Since this is a historical worldbook its use is rather limited, but aside for its intended context I would also recommend it if you’re looking to represent a believable Arabian-themed land in a fantasy game. I don’t have any complaints about the supplement, but also can’t sing any praises because it’s really just a brief, decently compiled overview of antique Arabia without any extraordinary elements to wet my appetite.
Monster Hunters Encounters 1
This supplement contains two “encounters” for Monster Hunters campaigns: the first is about a bordello ran by vampires, the second about a hidden village of cannibal witches and lycanthropes in the woods. They can be straight up dropped in as “monster of the week” episodes into existing campaigns, or with some additional effort spun up into more encompassing adventures. They are presented in a clear and concise fashion following the structure of monster hunting / investigation rules from Monster Hunters 2 with a lot of interesting and useful details. I love them.
The only complaint I can field, aside from “I want more!”, is that the second encounter features spellcasters (one of which has “dozens of prepared charms”) and explains what kinds of spells they could use against the players, but doesn’t write them up. I imagine it would take quite a bit of effort to come up with those spells, so this is yet another case where an extra page would have added significant value.
Similar to Beyond the Pale, I can see this being used in a wide variety of settings. The adversaries could be toned down for much lower point totals and the settings scaled all the way down to antiquity, or even adapted for use in space-bound campaigns. I’m personally considering using this for a Dungeon Fantasy oneshot. Can definitively recommend!
Reign of Steel: Read the Sky
As someone with only slight familiarity with Reign of Steel I must say that initially this adventure confused me, it wasn’t clear at all for whom the PCs worked for. Are they human survivors / rebels, or working for the local robot government? I kinda think it’s the former, but can’t confirm as I don’t have access to the 3e Reign of Steel book, and the 4e Will to Live doesn’t address it.
Otherwise, this is a nice adventure written on a “heroic but realistic” 200-point baseline with notes on how to adjust specific elements for running it with Action. The PCs are special operators sent to investigate a small town fallen out of communication, finding out that it’s been having problems with pirates. They need to get rid of them without stirring up too much of a scuffle as that would result in the robot overlords deciding that the town needs to be purged.

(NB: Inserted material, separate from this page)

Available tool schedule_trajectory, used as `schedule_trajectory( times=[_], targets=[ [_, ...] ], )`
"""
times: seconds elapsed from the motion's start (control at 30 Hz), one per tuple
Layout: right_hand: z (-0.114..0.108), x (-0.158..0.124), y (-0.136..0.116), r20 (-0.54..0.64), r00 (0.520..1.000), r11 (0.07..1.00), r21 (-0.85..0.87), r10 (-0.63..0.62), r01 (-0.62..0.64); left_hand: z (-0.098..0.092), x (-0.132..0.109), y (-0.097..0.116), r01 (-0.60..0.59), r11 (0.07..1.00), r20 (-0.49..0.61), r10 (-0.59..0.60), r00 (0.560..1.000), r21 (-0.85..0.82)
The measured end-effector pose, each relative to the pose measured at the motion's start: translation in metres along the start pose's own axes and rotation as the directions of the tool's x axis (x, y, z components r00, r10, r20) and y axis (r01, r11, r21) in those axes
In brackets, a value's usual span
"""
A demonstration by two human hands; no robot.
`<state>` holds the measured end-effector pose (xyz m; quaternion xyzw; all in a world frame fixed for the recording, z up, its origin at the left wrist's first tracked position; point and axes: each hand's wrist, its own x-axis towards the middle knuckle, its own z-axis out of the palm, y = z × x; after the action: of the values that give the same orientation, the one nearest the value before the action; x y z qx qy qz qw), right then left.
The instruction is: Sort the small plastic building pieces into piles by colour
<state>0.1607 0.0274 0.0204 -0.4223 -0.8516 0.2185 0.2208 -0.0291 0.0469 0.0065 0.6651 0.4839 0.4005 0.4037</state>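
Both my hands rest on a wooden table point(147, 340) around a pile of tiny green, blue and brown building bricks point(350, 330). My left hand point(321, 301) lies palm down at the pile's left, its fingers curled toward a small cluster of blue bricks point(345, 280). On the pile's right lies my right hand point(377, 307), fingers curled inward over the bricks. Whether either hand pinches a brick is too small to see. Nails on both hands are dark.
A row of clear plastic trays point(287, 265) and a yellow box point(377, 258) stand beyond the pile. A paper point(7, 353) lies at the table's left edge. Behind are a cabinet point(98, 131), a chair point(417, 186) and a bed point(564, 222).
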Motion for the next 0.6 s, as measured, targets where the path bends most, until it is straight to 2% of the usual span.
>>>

I was a bit disappointed that the adventure doesn’t really have much to do with Reign of Steel other than being set in the setting, as the involvement of robots is minimal. It’s just about avoiding their general attention from afar, and maybe getting to fight a single malfunctioning unit. On the flipside, this makes it very portable to other settings. It could be used with very little adaptation in most After the End games, and just with a bit more effort in any kind of TL5+ (even into Ultra-Tech levels) setting where checking up on a frontier settlement gone dark makes sense. It could even be reskinned into a Low-Tech adventure.